Supplied material:
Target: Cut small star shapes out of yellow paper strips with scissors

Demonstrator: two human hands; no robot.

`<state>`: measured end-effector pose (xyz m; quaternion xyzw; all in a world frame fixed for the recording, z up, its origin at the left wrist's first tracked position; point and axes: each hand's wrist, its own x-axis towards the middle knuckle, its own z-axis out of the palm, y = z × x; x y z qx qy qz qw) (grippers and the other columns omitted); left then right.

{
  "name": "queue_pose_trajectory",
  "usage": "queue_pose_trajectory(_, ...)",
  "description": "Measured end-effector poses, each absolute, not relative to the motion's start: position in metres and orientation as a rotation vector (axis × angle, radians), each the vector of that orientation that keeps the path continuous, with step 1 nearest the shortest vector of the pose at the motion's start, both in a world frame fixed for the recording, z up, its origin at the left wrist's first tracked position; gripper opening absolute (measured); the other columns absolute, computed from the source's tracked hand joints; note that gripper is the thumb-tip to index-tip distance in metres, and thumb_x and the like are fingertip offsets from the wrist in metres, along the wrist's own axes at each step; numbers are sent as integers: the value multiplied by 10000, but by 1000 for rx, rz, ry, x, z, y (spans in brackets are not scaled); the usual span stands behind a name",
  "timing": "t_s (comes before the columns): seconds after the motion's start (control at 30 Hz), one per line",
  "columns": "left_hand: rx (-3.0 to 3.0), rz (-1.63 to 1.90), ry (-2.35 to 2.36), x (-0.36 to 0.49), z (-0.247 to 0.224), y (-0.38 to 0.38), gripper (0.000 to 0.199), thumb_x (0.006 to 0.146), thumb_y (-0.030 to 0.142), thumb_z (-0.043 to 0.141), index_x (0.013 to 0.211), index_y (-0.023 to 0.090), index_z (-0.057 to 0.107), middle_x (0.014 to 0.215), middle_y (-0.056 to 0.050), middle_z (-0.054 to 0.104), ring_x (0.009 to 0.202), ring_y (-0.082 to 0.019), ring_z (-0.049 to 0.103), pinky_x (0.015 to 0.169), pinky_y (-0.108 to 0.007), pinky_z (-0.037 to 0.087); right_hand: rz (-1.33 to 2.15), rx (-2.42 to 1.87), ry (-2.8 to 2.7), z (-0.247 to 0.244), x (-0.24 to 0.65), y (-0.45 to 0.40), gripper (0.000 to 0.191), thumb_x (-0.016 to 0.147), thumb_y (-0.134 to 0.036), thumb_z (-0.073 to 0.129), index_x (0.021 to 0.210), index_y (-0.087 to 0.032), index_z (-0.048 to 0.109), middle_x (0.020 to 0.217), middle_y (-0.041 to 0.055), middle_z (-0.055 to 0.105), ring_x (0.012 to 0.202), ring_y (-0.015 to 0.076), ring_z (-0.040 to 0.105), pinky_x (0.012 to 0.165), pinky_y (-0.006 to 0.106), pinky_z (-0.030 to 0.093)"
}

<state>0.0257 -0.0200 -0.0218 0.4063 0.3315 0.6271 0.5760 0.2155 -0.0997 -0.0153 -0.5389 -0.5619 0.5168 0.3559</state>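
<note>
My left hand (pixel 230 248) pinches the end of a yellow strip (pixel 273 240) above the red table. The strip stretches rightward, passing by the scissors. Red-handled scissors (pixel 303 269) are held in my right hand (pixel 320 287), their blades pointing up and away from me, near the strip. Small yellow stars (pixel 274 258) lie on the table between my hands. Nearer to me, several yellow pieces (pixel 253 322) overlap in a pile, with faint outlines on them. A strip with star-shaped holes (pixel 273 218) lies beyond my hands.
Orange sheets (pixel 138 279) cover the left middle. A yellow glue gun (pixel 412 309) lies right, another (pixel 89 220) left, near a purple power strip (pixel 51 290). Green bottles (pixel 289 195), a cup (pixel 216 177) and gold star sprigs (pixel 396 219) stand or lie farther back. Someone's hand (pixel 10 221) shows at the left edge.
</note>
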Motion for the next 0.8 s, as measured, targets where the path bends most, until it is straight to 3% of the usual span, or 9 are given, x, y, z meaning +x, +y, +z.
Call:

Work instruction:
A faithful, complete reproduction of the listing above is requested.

Result:
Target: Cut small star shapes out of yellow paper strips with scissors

Demonstrator: two human hands; no robot.

`<state>`: measured end-effector pose (xyz m; quaternion xyzw; all in a world frame fixed for the recording, z up, its origin at the left wrist's first tracked position; point and axes: each hand's wrist, its own x-axis towards the middle knuckle, its own z-axis out of the palm, y = z × x; x y z qx qy qz qw) (grippers and the other columns omitted); left then right.

{
  "name": "queue_pose_trajectory",
  "usage": "queue_pose_trajectory(_, ...)",
  "description": "Measured end-effector poses, each absolute, not relative to the motion's start: position in metres and orientation as a rotation vector (axis × angle, radians), each the vector of that orientation that keeps the path continuous, with step 1 nearest the shortest vector of the pose at the motion's start, both in a world frame fixed for the recording, z up, its origin at the left wrist's first tracked position; gripper opening absolute (measured); the other columns absolute, computed from the source's tracked hand joints; note that gripper is the thumb-tip to index-tip distance in metres, and thumb_x and the like are fingertip offsets from the wrist in metres, along the wrist's own axes at each step; numbers are sent as integers: the value multiplied by 10000, but by 1000 for rx, rz, ry, x, z, y (spans in brackets are not scaled); the usual span stands behind a name",
  "timing": "t_s (comes before the columns): seconds after the motion's start (control at 30 Hz), one per line",
  "columns": "left_hand: rx (-3.0 to 3.0), rz (-1.63 to 1.90), ry (-2.35 to 2.36), x (-0.36 to 0.49), z (-0.247 to 0.224), y (-0.38 to 0.38), gripper (0.000 to 0.199), thumb_x (0.006 to 0.146), thumb_y (-0.030 to 0.142), thumb_z (-0.043 to 0.141), index_x (0.013 to 0.211), index_y (-0.023 to 0.090), index_z (-0.057 to 0.107), middle_x (0.014 to 0.215), middle_y (-0.056 to 0.050), middle_z (-0.054 to 0.104), ring_x (0.009 to 0.202), ring_y (-0.082 to 0.019), ring_z (-0.049 to 0.103), pinky_x (0.015 to 0.169), pinky_y (-0.108 to 0.007), pinky_z (-0.037 to 0.087); right_hand: rz (-1.33 to 2.15), rx (-2.42 to 1.87), ry (-2.8 to 2.7), z (-0.247 to 0.244), x (-0.24 to 0.65), y (-0.45 to 0.40), gripper (0.000 to 0.191), thumb_x (-0.016 to 0.147), thumb_y (-0.134 to 0.036), thumb_z (-0.073 to 0.129), index_x (0.021 to 0.210), index_y (-0.087 to 0.032), index_z (-0.048 to 0.109), middle_x (0.020 to 0.217), middle_y (-0.041 to 0.055), middle_z (-0.055 to 0.105), ring_x (0.012 to 0.202), ring_y (-0.015 to 0.076), ring_z (-0.040 to 0.105), pinky_x (0.012 to 0.165), pinky_y (-0.006 to 0.106), pinky_z (-0.030 to 0.093)"
}

<state>0.0257 -0.0200 -0.0218 0.4063 0.3315 0.6271 0.5760 0.2155 -0.0997 -0.0153 -0.5389 -0.5619 0.5168 0.3559</state>
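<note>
My left hand (pixel 230 248) pinches the end of a yellow strip (pixel 273 240) above the red table. The strip stretches rightward, passing by the scissors. Red-handled scissors (pixel 303 269) are held in my right hand (pixel 320 287), their blades pointing up and away from me, near the strip. Small yellow stars (pixel 274 258) lie on the table between my hands. Nearer to me, several yellow pieces (pixel 253 322) overlap in a pile, with faint outlines on them. A strip with star-shaped holes (pixel 273 218) lies beyond my hands.
Orange sheets (pixel 138 279) cover the left middle. A yellow glue gun (pixel 412 309) lies right, another (pixel 89 220) left, near a purple power strip (pixel 51 290). Green bottles (pixel 289 195), a cup (pixel 216 177) and gold star sprigs (pixel 396 219) stand or lie farther back. Someone's hand (pixel 10 221) shows at the left edge.
</note>
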Motion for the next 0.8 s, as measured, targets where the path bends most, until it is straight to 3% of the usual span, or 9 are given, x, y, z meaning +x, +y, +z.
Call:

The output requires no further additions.